* **Exercise aim**
Starting at the line below with "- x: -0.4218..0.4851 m" and stopping at the line with "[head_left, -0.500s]", please print each line exactly, those two included, and skip every picture.

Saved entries
_ _ _ _ _ _ _

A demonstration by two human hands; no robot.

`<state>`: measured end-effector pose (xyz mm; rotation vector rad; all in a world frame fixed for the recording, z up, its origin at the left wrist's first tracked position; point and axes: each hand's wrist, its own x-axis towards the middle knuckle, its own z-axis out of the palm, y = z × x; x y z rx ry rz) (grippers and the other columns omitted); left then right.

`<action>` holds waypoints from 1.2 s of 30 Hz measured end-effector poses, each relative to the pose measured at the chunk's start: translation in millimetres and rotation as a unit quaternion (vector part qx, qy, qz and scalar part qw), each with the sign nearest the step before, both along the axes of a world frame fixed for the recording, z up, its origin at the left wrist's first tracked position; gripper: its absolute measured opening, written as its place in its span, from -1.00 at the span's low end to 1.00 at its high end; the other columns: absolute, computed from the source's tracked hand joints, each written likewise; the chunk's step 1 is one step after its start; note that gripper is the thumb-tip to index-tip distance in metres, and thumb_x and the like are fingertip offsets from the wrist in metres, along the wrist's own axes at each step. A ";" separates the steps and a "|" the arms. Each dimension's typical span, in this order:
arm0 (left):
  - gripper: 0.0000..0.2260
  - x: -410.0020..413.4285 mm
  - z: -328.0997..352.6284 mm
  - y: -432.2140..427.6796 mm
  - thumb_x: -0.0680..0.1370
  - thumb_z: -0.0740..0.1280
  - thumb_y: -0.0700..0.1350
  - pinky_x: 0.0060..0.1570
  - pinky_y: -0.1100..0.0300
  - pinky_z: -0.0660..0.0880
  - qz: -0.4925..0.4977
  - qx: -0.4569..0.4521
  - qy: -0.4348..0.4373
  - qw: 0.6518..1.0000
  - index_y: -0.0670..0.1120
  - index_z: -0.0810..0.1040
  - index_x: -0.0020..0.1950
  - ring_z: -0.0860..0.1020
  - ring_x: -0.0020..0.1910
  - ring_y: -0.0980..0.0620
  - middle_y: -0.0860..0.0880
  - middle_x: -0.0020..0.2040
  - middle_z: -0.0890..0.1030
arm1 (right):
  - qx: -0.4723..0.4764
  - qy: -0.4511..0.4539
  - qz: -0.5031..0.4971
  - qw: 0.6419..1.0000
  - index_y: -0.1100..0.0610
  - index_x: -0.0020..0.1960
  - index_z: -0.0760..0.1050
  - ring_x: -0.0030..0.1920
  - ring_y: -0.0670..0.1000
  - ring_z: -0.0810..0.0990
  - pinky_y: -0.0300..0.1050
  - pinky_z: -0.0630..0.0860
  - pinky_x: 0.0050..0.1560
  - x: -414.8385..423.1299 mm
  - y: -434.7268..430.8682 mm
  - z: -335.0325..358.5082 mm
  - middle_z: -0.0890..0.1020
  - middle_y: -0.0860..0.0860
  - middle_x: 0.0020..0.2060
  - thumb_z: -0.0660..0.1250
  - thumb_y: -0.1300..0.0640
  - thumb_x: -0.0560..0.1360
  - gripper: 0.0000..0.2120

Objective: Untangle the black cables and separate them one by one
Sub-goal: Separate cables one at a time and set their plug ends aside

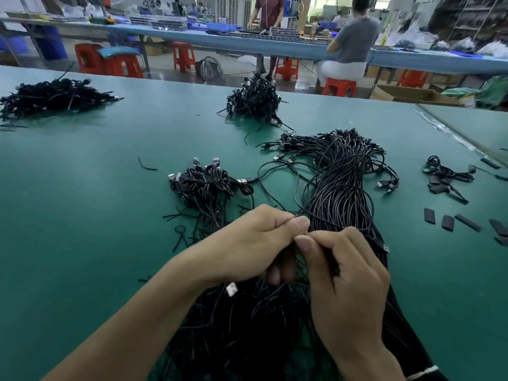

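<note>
A long bundle of black cables [341, 193] runs from the table's middle right down toward me, with USB plugs fanned out at its far end. Its near end spreads into a loose tangle [247, 320] under my hands. My left hand [255, 243] pinches a thin black cable between thumb and forefinger just above that tangle. My right hand [349, 281] is right beside it, thumb and fingers curled round cable strands. One loose cable [275, 185] loops from my fingers out toward the smaller pile.
A small pile of coiled cables [209, 185] lies left of the bundle. Two more piles sit far middle [255, 100] and far left [52, 97]. Black sleeve pieces [450, 221] and a short cable coil [445, 171] lie at the right. People work at a bench behind.
</note>
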<state>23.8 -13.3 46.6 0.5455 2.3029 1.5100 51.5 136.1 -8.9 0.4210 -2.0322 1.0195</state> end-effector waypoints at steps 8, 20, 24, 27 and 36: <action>-0.43 -1.5 5.8 -11.9 0.60 0.04 0.29 -0.59 0.37 0.14 -0.112 0.083 -0.157 0.978 -0.02 0.51 -0.42 0.17 -0.61 0.16 0.11 -0.58 0.22 | -0.041 -0.018 0.036 0.998 0.04 -0.16 0.52 -0.28 -0.17 0.45 -0.47 0.29 -0.22 -2.3 3.1 3.5 0.51 -0.18 -0.27 0.23 -0.09 0.61 -0.73; -0.67 -11.0 -3.1 -2.8 0.54 0.30 0.01 -0.23 0.31 0.61 0.013 0.489 -0.185 0.852 -0.17 0.72 0.08 0.71 -0.17 0.06 -0.08 -0.10 0.72 | 0.109 -0.108 0.013 0.988 0.10 0.08 0.58 -0.22 -0.08 0.43 -0.07 0.47 -0.18 -3.0 -4.1 -1.6 0.55 -0.14 -0.23 0.11 -0.01 0.64 -0.69; -0.69 -14.9 -9.4 2.3 0.54 0.29 -0.05 0.01 0.14 0.63 0.118 0.503 -0.083 0.852 -0.21 0.67 0.13 0.69 0.09 -0.10 -0.20 0.09 0.70 | 0.101 -0.075 0.033 0.992 0.13 -0.03 0.61 -0.27 -0.07 0.53 -0.08 0.51 -0.30 1.6 -5.0 1.7 0.57 -0.09 -0.28 0.20 0.04 0.61 -0.75; -0.71 -13.5 -14.8 5.3 0.55 0.29 -0.01 0.04 0.18 0.62 0.202 0.354 0.053 0.912 -0.11 0.64 0.16 0.69 0.08 0.00 -0.07 0.04 0.73 | 0.107 -0.040 0.045 0.992 0.15 -0.10 0.62 -0.33 -0.06 0.51 -0.09 0.48 -0.37 1.8 -4.5 1.1 0.56 -0.07 -0.32 0.25 0.05 0.62 -0.75; -0.52 2.9 5.1 2.2 0.71 0.12 0.05 -0.51 0.34 0.40 0.008 0.016 -0.079 0.997 -0.08 0.58 -0.32 0.48 -0.57 0.10 0.00 -0.50 0.55 | 0.034 0.034 -0.003 0.999 0.16 -0.21 0.59 -0.30 -0.12 0.44 -0.42 0.35 -0.23 -5.1 13.4 1.1 0.53 -0.05 -0.31 0.31 -0.04 0.59 -0.68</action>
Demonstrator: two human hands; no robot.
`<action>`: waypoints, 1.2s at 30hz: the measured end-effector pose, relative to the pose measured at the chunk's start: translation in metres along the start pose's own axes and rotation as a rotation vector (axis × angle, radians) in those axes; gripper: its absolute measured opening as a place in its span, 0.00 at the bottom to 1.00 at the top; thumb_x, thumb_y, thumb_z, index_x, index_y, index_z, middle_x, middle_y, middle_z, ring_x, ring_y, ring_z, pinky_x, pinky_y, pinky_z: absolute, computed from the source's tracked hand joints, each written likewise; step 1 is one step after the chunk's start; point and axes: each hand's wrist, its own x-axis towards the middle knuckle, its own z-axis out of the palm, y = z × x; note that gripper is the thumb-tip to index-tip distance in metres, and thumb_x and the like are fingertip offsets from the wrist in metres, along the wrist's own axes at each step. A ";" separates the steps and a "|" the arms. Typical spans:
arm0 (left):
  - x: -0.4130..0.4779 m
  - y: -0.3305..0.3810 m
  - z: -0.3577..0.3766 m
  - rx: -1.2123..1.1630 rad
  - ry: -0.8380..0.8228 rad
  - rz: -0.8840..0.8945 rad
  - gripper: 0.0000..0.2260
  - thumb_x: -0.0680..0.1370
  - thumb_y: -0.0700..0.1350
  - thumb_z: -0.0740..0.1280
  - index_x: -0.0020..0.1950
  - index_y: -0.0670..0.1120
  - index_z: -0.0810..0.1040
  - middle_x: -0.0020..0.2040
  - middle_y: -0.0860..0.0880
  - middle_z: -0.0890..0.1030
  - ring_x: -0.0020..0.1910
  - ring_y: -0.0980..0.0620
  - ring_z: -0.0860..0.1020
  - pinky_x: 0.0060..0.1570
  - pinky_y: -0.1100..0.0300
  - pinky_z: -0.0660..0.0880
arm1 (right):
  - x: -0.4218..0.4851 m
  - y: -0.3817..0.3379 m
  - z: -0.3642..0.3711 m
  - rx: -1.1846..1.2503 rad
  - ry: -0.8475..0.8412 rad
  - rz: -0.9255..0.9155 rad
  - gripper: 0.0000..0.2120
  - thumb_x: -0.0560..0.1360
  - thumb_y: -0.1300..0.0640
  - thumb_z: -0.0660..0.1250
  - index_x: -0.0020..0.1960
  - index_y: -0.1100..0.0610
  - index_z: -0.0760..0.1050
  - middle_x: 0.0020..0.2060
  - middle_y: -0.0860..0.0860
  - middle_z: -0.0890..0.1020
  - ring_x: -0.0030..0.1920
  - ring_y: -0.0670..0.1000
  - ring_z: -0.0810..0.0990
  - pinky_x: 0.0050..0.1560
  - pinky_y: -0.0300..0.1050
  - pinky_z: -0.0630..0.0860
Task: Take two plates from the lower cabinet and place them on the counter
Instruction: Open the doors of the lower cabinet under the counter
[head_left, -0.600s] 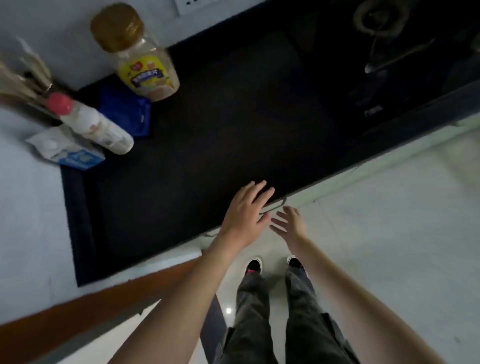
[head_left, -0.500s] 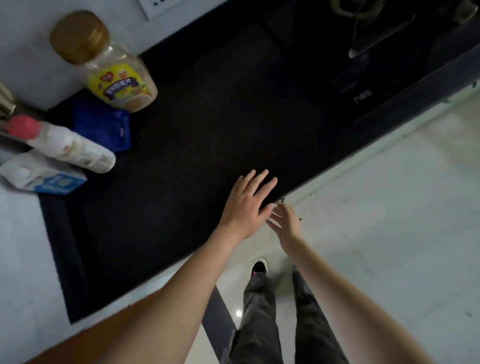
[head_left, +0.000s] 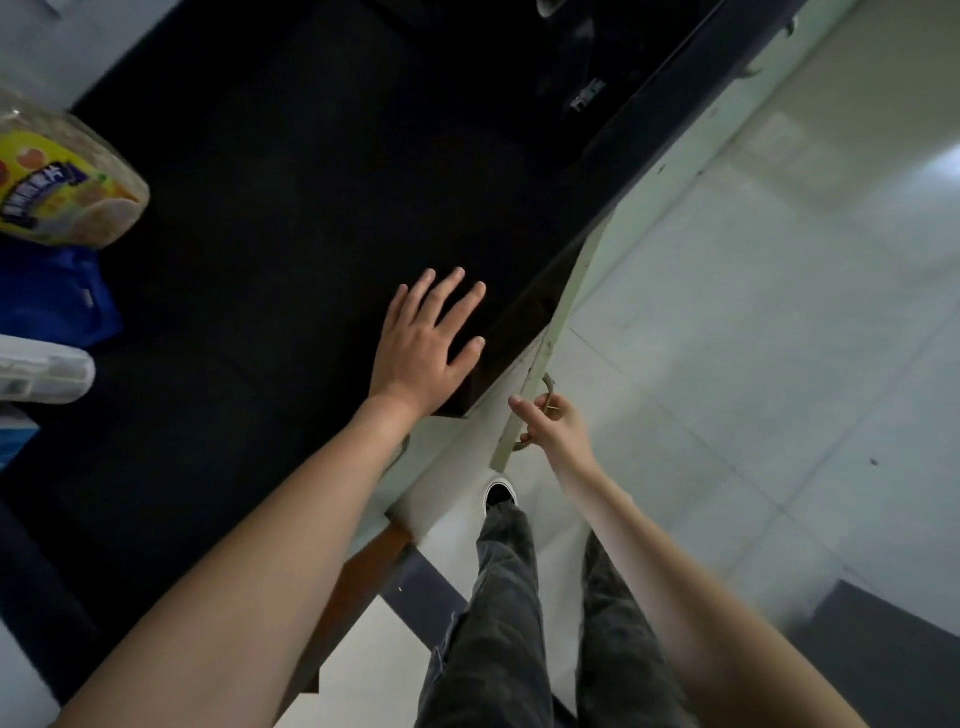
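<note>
My left hand (head_left: 423, 345) lies flat with fingers spread on the black counter (head_left: 291, 218), near its front edge. Below the edge, my right hand (head_left: 553, 428) is curled around the metal handle (head_left: 546, 387) of the pale lower cabinet door (head_left: 553, 332). That door stands partly swung out from the counter front, showing a dark gap behind it. No plates are visible; the cabinet's inside is hidden from here.
A clear jar with a yellow label (head_left: 57, 192), a blue packet (head_left: 52, 296) and a white bottle (head_left: 41, 369) sit at the counter's left. A stove lies at the far top. My legs and shoe (head_left: 500, 493) stand on the pale tiled floor (head_left: 779, 312).
My right hand has closed on the cabinet handle and the door has swung outward. The view has shifted right and closer; my left hand stays flat on the counter.
</note>
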 end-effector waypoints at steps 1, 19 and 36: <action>0.000 0.002 0.000 -0.002 0.001 0.003 0.25 0.80 0.58 0.55 0.77 0.56 0.59 0.77 0.48 0.63 0.78 0.45 0.57 0.76 0.44 0.54 | -0.003 0.001 -0.012 -0.056 0.029 -0.001 0.21 0.68 0.47 0.77 0.45 0.57 0.68 0.37 0.56 0.72 0.38 0.54 0.74 0.40 0.54 0.79; 0.000 0.001 -0.004 -0.008 0.033 -0.009 0.25 0.79 0.57 0.55 0.76 0.52 0.64 0.76 0.47 0.65 0.77 0.42 0.59 0.75 0.42 0.53 | -0.012 -0.039 -0.222 -0.462 -0.022 -0.222 0.15 0.64 0.48 0.76 0.51 0.43 0.84 0.40 0.46 0.86 0.39 0.42 0.80 0.45 0.37 0.75; 0.003 -0.002 0.002 0.004 0.067 -0.028 0.27 0.78 0.59 0.54 0.76 0.52 0.64 0.74 0.58 0.57 0.75 0.53 0.53 0.74 0.47 0.52 | 0.070 -0.145 -0.354 -0.706 -0.148 -0.275 0.19 0.69 0.43 0.71 0.59 0.37 0.80 0.33 0.38 0.75 0.35 0.40 0.70 0.38 0.38 0.62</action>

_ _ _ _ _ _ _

* **Result of the exercise**
  - x: -0.4218..0.4851 m
  - y: -0.3817..0.3379 m
  - z: -0.3642..0.3711 m
  - rx: -1.1846..1.2503 rad
  - ry: -0.8475..0.8412 rad
  - rz: -0.9255..0.9155 rad
  - gripper: 0.0000..0.2120
  - thumb_x: -0.0560..0.1360
  - thumb_y: -0.1300..0.0640
  - thumb_z: -0.0660..0.1250
  - index_x: -0.0020..0.1960
  - index_y: -0.1100..0.0610
  - index_z: -0.0760..0.1050
  - middle_x: 0.0020..0.2060
  - middle_y: -0.0860..0.0860
  - middle_z: -0.0890..0.1020
  - ring_x: -0.0030..0.1920
  - ring_y: -0.0670..0.1000
  - ring_z: -0.0810..0.0990
  - pinky_x: 0.0050..0.1560
  - pinky_y: -0.0300..0.1050
  - pinky_z: -0.0630..0.0860
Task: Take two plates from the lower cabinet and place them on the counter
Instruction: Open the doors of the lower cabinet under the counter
[head_left, -0.600s] 
[head_left, -0.500s] 

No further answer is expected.